Lots of toddlers walk only on their tip-toes for a while and, like thumb-sucking or comfort blankets, most will simply grow out of it. There are, however, certain factors to look out for as the condition may indicate another, more serious problem which could need specialist attention.

Tip-toe walking means your child is only using the balls of the feet, and that the heel is not really coming into contact with the ground. For most kids this lasts 2-3 months while they learn to walk (at between 10 and 18 months) and once they’ve got the hang of taking proper steps their gait will be completely normal.

If tip-toe walking lasts longer than three months however, or if your child is still doing it after the age of three, there’s a danger that the calf muscles and general posture will be damaged. A pair of firm boots which cover the ankle will help him or her take normal steps, and so will ‘training’ sessions where you concentrate on waking together. If this doesn’t work your doctor or physiotherapist will be able to recommend special stretching exercises designed to loosen the Achilles tendon and other ankle muscles, tightness in which can cause tip-toe walking, and if there’s a more serious physical problem your doctor may suggest the temporary use of a brace.
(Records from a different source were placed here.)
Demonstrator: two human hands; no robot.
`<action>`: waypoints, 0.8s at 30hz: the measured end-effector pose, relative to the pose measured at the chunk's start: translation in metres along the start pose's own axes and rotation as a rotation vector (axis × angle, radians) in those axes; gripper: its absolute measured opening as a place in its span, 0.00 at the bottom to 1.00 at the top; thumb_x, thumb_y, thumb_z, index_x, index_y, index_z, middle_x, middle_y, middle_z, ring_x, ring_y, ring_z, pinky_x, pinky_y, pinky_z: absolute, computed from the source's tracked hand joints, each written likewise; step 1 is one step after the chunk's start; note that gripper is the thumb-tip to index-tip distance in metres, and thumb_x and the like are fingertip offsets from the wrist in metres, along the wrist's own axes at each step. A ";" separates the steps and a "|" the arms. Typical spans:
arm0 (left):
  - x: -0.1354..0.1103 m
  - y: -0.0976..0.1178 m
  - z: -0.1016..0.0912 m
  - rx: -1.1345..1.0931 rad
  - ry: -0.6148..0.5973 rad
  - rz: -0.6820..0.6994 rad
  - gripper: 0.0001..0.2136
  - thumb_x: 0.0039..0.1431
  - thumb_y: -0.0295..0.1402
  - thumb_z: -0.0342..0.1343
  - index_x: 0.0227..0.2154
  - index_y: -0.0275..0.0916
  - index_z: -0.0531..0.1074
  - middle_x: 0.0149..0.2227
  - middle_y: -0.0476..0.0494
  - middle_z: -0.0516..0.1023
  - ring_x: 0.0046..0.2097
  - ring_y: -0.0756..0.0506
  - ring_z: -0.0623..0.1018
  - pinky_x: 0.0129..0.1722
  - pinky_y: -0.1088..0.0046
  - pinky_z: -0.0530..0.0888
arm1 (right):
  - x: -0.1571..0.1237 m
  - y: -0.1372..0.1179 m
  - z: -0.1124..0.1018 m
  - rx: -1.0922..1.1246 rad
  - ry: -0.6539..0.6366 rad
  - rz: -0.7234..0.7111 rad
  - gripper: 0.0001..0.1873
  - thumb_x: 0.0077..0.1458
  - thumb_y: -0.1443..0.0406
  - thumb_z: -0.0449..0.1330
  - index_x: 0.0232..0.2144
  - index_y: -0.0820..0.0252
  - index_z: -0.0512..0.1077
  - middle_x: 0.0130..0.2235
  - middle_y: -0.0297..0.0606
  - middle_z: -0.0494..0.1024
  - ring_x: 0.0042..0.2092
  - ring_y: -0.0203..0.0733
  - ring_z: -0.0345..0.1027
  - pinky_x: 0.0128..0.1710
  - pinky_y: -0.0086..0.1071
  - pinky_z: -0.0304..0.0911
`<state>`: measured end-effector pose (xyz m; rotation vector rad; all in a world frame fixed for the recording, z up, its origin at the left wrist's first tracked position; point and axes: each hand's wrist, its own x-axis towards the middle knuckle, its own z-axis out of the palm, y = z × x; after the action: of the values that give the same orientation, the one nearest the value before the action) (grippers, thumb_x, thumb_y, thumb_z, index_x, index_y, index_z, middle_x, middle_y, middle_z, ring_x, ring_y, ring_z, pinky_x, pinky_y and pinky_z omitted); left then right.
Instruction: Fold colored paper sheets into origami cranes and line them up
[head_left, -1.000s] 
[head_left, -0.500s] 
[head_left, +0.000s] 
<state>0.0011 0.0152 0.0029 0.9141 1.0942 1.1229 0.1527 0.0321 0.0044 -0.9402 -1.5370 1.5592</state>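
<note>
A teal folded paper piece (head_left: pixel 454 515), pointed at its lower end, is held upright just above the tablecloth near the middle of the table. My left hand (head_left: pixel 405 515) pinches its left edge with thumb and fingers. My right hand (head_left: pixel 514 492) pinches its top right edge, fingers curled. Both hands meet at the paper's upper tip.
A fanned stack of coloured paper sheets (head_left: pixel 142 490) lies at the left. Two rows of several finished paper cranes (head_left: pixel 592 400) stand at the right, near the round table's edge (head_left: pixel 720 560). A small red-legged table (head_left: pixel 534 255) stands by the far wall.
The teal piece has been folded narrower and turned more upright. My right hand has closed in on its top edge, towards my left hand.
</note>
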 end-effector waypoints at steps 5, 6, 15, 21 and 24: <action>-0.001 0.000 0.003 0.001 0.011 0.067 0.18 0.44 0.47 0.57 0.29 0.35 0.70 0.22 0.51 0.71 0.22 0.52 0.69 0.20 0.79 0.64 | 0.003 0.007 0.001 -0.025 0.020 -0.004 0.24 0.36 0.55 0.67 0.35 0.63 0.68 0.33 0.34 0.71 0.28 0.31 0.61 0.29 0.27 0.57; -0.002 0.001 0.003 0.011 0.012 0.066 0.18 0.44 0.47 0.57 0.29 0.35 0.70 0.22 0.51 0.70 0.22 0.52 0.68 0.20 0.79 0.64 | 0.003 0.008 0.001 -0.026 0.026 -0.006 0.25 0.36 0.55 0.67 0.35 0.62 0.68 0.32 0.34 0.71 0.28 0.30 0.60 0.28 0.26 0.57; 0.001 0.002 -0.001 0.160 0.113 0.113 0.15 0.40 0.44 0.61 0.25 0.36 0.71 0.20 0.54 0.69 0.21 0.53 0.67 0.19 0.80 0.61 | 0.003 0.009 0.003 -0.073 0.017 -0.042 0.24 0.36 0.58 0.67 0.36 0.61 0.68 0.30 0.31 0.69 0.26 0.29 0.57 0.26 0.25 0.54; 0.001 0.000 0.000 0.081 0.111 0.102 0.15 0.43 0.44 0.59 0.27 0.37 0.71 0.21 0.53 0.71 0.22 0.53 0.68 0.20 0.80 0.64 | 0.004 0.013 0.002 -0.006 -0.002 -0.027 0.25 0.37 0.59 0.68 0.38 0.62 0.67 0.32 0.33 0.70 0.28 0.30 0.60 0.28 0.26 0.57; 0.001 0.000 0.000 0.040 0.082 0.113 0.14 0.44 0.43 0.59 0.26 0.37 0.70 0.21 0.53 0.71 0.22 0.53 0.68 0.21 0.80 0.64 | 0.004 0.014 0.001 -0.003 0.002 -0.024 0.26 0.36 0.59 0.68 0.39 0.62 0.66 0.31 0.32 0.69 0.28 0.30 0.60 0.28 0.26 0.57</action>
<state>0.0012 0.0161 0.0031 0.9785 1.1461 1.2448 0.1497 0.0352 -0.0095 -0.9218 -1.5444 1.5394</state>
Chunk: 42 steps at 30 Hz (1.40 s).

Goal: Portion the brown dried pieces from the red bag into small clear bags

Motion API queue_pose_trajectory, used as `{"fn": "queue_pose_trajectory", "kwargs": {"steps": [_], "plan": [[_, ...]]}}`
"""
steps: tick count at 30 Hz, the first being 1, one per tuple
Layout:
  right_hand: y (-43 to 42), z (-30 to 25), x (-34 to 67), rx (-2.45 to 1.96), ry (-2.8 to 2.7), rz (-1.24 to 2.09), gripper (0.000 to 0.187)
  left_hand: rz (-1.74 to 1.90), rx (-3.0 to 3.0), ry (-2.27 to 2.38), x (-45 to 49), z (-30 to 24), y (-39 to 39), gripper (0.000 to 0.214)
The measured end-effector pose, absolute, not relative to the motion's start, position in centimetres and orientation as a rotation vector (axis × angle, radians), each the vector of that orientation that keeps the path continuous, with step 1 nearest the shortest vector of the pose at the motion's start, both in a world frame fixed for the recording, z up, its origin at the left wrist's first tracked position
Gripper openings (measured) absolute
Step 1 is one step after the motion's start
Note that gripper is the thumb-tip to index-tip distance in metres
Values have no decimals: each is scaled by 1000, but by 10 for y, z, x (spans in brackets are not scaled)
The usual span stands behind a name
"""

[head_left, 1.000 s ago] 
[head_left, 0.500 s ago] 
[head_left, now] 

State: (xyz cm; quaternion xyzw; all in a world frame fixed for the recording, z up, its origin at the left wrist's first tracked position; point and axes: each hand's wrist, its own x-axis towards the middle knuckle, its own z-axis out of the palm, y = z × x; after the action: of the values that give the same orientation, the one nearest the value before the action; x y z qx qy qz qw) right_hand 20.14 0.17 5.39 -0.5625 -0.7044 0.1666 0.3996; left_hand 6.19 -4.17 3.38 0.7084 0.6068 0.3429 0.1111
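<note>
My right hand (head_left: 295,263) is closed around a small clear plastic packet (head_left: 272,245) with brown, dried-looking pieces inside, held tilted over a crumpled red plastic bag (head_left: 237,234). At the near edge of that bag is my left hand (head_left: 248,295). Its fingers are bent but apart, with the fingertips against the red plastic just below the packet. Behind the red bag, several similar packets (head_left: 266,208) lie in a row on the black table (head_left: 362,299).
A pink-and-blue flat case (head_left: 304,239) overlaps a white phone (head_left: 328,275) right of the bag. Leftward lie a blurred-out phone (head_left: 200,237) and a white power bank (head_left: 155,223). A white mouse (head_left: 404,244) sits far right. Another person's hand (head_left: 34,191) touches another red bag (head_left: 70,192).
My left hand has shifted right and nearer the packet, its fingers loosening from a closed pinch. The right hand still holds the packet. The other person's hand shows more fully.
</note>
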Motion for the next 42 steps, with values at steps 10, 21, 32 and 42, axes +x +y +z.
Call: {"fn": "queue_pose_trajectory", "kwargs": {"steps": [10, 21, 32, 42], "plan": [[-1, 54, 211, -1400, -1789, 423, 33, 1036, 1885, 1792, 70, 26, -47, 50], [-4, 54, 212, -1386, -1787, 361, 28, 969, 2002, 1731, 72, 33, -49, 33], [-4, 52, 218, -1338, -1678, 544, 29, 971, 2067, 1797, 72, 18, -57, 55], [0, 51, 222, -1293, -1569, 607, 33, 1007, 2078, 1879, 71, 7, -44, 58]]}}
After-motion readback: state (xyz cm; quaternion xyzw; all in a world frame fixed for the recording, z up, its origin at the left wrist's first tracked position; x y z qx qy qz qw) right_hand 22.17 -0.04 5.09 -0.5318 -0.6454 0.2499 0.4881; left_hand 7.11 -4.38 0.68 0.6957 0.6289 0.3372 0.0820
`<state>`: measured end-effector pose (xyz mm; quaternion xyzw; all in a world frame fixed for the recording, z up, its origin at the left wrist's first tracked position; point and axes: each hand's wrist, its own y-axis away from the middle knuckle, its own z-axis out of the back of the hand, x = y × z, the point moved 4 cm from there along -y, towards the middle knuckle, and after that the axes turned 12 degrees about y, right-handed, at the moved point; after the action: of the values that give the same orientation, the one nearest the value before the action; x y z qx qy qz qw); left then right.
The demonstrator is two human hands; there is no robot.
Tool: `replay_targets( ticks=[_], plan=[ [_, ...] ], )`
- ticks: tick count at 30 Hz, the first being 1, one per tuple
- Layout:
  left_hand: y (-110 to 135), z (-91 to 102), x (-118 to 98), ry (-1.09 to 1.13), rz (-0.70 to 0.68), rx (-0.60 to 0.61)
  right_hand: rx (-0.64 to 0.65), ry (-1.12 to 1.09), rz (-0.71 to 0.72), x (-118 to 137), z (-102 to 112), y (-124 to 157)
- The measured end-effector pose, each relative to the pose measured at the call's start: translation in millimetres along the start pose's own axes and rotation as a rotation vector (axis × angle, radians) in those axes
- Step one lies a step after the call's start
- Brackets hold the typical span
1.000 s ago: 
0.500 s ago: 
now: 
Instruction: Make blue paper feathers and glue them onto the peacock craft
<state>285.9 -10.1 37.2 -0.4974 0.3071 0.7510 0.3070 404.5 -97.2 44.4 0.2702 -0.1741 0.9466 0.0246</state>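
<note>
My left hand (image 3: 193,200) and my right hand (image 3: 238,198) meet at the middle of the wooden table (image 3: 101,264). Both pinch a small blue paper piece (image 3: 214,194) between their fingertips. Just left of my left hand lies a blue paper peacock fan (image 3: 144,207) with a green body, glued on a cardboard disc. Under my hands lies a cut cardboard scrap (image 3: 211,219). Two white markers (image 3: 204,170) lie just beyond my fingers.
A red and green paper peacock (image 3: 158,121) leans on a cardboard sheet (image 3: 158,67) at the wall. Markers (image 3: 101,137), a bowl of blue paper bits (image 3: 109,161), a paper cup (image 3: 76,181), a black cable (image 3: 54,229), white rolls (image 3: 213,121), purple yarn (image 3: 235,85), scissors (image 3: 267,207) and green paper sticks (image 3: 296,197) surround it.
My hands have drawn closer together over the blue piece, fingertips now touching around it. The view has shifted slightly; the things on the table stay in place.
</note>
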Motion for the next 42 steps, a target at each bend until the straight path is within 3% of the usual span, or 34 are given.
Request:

In rare cases however, tip-toe walking can be one of the symptoms (alongside a more general difficulty in performing fiddly tasks) of mild cerebral palsy or a developmental disorder such as autism, so it’s important to keep an eye on the condition and let your doctor know about any associated changes. In most cases however, particularly with a bit of gentle parental help, tip-toe walking is a phase that will pass and will leave no lasting damage.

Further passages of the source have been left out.